DIRECTIONS - Repeat nothing but the lines below running from the one containing "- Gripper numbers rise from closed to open" to the one containing "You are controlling". Keep both end lines.

[Collection entries]
Content starts

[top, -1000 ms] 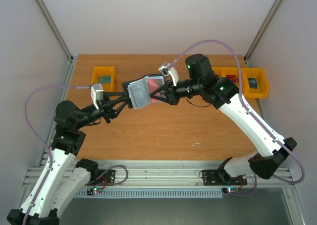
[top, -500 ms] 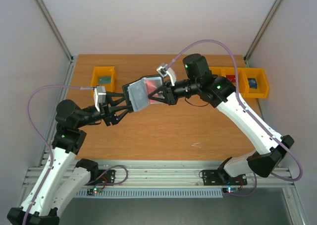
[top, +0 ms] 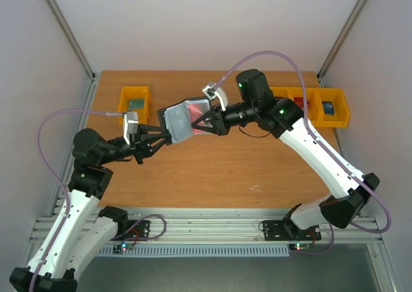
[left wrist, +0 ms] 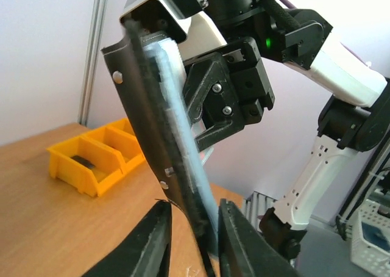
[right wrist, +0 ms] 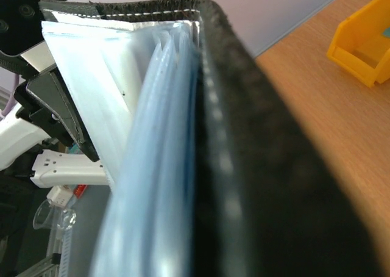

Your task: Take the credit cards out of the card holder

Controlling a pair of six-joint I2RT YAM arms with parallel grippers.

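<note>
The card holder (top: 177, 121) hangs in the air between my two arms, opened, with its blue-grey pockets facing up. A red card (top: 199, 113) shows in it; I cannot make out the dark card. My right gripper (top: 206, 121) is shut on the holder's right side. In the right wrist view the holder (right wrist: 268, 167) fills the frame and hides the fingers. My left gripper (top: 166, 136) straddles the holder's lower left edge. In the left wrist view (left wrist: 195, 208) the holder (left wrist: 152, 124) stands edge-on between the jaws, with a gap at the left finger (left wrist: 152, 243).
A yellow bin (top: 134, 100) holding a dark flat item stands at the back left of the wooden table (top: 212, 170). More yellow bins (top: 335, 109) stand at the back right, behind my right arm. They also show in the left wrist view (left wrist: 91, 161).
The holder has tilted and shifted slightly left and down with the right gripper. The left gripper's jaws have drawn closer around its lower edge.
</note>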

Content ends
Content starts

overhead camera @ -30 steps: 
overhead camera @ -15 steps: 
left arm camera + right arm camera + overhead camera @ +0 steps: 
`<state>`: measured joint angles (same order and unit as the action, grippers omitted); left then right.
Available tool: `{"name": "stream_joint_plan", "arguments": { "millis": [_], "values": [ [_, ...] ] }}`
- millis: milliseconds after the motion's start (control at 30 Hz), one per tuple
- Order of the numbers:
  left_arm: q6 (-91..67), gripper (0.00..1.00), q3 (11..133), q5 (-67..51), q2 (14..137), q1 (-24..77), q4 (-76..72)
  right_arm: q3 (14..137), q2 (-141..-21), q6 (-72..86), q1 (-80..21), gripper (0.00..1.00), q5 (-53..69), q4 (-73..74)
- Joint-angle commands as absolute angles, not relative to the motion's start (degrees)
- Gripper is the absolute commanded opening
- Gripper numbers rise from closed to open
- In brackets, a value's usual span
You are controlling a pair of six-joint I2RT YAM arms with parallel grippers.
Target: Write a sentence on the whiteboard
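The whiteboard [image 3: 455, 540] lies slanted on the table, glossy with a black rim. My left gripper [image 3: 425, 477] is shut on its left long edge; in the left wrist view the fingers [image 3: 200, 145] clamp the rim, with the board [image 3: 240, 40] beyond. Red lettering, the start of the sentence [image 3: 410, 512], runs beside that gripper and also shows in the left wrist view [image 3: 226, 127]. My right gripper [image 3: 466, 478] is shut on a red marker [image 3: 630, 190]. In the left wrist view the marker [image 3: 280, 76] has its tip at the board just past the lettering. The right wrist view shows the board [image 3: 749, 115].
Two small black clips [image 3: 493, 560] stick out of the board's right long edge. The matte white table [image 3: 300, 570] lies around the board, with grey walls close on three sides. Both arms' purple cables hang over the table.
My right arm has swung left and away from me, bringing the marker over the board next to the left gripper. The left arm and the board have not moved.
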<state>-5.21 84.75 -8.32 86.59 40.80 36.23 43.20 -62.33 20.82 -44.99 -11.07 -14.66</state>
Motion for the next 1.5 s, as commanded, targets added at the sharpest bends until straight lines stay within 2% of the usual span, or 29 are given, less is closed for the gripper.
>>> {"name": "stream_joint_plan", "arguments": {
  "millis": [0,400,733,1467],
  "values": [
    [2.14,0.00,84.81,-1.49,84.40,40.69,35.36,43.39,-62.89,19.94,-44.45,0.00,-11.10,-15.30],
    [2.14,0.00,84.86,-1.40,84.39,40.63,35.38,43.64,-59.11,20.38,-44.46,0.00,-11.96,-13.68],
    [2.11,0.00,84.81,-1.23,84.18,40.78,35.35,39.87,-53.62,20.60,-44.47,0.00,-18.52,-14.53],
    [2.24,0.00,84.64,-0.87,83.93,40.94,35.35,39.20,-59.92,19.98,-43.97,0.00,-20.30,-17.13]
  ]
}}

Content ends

EXERCISE ANSWER -
- Gripper numbers rise from closed to open
- In brackets, a value's usual span
You are controlling a pair of six-joint I2RT YAM arms with parallel grippers.

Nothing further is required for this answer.